Exercise goal - Your task is to quote the records from their first line through the line containing "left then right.", with nothing added or left out.

(Data extracted from a collection)
########################################
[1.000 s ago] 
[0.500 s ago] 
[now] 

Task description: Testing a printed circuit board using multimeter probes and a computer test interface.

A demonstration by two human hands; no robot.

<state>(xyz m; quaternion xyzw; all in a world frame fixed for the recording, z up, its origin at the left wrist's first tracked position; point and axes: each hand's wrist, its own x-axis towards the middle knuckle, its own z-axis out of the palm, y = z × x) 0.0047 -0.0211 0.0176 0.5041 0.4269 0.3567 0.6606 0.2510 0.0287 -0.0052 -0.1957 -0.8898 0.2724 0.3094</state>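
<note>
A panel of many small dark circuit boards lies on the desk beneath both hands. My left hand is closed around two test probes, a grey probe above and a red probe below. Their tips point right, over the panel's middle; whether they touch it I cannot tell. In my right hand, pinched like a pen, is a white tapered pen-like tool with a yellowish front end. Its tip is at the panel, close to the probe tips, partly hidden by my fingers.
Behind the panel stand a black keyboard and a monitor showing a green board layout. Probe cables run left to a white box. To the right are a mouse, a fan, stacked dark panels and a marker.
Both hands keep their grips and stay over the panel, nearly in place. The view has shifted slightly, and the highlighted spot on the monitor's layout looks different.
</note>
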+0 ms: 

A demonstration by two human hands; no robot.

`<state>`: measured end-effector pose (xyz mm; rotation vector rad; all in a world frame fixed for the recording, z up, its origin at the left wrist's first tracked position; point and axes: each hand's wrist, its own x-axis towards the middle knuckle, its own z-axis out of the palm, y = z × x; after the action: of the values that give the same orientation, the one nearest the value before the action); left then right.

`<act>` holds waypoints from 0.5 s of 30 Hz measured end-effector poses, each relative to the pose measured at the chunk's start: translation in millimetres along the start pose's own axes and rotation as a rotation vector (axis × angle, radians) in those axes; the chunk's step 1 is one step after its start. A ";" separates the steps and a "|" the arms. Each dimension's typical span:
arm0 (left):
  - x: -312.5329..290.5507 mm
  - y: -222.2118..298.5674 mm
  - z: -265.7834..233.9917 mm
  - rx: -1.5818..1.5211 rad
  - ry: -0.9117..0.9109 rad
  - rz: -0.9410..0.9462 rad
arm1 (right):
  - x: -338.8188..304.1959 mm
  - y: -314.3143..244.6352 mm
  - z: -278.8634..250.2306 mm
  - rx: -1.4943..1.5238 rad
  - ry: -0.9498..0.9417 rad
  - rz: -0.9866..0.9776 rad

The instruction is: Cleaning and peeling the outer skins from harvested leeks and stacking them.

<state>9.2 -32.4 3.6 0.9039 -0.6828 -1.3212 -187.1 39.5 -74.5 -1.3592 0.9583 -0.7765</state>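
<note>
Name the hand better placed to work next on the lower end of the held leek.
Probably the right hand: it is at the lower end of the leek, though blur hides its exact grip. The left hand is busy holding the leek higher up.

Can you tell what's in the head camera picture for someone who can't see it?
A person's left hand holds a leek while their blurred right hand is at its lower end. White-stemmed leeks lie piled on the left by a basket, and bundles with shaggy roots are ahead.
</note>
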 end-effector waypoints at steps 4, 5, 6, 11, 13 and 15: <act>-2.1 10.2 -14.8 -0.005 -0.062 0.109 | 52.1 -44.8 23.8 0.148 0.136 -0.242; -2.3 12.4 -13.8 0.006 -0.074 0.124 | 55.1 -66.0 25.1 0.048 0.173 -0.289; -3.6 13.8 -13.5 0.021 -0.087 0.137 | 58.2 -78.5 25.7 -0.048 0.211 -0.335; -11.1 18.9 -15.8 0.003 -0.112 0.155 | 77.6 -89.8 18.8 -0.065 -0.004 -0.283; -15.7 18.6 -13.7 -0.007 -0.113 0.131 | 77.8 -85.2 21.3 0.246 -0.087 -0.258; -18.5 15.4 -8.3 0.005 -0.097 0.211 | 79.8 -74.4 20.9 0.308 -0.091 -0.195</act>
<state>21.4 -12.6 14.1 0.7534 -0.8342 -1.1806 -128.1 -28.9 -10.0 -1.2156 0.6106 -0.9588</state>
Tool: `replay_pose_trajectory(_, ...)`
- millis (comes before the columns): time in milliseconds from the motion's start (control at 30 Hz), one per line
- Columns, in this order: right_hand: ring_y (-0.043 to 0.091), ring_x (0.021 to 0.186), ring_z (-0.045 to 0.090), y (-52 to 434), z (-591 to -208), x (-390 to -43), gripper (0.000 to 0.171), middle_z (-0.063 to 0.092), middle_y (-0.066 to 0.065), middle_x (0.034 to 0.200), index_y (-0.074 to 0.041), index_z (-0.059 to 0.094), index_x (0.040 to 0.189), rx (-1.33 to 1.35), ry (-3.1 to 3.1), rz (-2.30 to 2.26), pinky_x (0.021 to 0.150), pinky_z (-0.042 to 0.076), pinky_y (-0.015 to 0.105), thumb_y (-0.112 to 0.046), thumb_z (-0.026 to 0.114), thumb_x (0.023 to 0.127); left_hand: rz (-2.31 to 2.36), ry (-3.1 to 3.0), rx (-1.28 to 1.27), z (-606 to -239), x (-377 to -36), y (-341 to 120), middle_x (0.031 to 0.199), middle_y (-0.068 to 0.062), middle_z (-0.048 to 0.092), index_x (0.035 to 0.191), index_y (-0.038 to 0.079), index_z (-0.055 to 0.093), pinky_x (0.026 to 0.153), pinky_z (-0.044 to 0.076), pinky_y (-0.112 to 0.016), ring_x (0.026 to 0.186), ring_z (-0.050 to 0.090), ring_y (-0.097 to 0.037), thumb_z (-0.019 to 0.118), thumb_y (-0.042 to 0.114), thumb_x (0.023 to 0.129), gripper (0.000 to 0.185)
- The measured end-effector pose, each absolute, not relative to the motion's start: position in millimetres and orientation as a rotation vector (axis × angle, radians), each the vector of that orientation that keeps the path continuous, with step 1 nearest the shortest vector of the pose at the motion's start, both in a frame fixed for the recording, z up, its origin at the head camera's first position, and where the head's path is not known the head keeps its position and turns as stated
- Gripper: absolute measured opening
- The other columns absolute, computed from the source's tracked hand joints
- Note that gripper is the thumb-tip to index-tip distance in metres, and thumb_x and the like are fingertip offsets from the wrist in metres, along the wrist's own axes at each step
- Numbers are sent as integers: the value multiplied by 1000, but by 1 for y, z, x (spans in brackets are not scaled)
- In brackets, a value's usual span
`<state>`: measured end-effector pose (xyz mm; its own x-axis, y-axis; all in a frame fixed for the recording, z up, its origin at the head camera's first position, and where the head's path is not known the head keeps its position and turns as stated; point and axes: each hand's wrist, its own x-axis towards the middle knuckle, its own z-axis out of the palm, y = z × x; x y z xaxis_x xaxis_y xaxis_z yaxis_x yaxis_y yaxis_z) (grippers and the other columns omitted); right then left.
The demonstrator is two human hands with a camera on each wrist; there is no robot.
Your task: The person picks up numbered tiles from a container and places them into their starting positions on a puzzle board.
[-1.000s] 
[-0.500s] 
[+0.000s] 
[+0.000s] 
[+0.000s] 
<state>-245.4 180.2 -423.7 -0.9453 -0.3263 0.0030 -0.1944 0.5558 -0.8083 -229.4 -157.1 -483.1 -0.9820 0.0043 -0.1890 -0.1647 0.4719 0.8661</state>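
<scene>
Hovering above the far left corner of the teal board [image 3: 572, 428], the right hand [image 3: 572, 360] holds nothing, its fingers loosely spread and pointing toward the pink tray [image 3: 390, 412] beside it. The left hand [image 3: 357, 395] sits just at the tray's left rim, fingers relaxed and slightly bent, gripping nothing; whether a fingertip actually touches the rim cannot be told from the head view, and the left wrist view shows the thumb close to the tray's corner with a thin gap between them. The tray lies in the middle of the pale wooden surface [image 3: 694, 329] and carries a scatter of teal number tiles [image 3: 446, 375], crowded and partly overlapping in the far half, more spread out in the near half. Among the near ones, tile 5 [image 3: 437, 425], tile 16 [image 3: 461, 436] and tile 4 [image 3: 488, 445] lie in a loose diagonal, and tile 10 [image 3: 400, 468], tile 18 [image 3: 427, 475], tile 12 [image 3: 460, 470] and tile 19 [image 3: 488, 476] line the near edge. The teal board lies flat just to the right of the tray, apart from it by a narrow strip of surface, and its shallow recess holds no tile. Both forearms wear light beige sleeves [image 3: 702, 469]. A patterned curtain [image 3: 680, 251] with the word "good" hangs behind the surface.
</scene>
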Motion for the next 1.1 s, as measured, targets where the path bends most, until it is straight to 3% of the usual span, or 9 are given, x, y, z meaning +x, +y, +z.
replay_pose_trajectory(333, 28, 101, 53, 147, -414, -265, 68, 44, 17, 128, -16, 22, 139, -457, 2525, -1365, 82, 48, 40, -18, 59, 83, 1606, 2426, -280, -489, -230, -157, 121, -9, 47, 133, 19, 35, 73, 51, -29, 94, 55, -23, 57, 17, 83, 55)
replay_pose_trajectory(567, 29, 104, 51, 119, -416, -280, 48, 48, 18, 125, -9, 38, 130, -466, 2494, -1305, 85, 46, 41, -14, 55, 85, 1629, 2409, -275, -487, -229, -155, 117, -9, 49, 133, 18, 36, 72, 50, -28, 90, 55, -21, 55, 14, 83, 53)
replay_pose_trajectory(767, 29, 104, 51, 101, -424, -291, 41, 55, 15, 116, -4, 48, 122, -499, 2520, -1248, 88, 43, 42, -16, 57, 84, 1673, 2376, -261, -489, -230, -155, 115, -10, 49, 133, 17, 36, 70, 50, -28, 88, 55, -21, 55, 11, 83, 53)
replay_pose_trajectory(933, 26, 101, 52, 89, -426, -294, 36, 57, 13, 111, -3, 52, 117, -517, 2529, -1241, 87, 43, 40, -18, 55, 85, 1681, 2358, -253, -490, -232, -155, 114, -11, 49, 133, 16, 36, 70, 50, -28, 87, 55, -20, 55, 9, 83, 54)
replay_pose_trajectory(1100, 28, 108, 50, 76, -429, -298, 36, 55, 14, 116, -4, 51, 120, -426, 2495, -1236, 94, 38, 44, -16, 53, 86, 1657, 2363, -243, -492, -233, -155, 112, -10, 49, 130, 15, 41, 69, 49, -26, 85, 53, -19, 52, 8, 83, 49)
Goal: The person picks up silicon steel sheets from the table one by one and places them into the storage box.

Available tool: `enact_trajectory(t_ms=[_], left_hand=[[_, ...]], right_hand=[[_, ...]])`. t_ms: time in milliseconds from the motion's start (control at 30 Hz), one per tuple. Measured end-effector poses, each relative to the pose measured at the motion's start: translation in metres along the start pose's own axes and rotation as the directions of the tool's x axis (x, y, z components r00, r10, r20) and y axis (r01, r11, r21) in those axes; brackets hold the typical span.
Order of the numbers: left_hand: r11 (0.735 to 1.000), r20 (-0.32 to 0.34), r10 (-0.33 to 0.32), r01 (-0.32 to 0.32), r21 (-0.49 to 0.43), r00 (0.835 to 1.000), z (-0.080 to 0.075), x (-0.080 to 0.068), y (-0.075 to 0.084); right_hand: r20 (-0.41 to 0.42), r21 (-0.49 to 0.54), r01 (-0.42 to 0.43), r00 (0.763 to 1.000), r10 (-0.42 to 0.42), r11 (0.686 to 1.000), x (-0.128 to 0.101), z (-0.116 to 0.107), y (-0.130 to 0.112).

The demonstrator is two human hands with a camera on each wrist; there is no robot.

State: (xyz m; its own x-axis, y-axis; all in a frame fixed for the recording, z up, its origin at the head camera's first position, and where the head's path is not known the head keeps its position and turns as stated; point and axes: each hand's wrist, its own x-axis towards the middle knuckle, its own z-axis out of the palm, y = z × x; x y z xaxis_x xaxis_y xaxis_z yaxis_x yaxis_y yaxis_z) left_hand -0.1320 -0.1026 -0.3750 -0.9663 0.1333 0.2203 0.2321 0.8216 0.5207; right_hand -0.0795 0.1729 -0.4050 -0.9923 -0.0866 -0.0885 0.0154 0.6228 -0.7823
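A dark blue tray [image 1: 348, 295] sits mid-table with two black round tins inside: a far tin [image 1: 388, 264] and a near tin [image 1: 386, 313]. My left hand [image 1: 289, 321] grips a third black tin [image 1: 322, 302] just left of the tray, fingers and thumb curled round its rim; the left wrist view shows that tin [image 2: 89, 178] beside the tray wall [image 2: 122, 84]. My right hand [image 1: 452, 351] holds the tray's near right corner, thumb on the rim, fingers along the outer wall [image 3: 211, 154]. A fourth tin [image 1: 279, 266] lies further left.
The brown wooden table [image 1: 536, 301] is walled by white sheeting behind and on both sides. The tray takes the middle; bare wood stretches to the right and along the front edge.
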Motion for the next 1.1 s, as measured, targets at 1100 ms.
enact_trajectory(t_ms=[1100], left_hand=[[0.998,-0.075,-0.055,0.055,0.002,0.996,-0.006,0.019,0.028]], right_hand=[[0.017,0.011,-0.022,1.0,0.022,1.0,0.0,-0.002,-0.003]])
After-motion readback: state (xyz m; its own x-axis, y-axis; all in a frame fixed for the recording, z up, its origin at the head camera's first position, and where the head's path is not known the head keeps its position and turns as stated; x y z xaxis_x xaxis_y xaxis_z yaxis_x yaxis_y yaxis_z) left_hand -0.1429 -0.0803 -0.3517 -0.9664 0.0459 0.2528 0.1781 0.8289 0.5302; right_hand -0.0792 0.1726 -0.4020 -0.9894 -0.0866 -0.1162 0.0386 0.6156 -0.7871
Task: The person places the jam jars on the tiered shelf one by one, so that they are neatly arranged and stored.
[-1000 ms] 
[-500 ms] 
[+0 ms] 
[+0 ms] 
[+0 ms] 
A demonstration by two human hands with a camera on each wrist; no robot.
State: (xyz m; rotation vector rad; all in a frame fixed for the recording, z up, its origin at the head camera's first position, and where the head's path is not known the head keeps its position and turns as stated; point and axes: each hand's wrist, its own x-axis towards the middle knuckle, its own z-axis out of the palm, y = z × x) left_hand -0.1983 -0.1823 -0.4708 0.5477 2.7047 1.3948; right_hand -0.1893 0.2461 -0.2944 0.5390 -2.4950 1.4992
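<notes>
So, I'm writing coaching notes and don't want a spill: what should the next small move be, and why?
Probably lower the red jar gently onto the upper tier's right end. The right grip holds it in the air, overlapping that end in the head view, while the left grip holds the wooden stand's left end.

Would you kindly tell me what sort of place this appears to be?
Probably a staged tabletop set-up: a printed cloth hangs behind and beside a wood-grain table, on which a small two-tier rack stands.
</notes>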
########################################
Exercise result -
[1.000 s ago] 
[0.500 s ago] 
[now] 

Task description: Testing a printed circuit board using multimeter probes and a computer test interface.

A demonstration by two human hands; no robot.

<state>(xyz m; quaternion xyzw; all in a world frame fixed for the recording, z up, its origin at the left wrist's first tracked position; point and axes: each hand's wrist, its own x-axis towards the middle knuckle, its own z-axis out of the palm, y = z × x) 0.0047 -0.0211 0.0176 0.5041 0.4269 0.3567 0.6606 0.2510 0.0287 -0.0052 -0.1957 -0.8898 0.2724 0.3094</state>
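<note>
A panel of many small dark circuit boards lies on the desk beneath both hands. My left hand is closed around two test probes, a grey probe above and a red probe below. Their tips point right, over the panel's middle; whether they touch it I cannot tell. In my right hand, pinched like a pen, is a white tapered pen-like tool with a yellowish front end. Its tip is at the panel, close to the probe tips, partly hidden by my fingers.
Behind the panel stand a black keyboard and a monitor showing a green board layout. Probe cables run left to a white box. To the right are a mouse, a fan, stacked dark panels and a marker.
Both hands keep their grips and stay over the panel, nearly in place. The view has shifted slightly, and the highlighted spot on the monitor's layout looks different.
</note>
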+0 ms: 

A demonstration by two human hands; no robot.

`<state>`: measured end-effector pose (xyz mm; rotation vector rad; all in a world frame fixed for the recording, z up, its origin at the left wrist's first tracked position; point and axes: each hand's wrist, its own x-axis towards the middle knuckle, its own z-axis out of the palm, y = z × x; after the action: of the values that give the same orientation, the one nearest the value before the action); left then right.

The response to this exercise is now finished.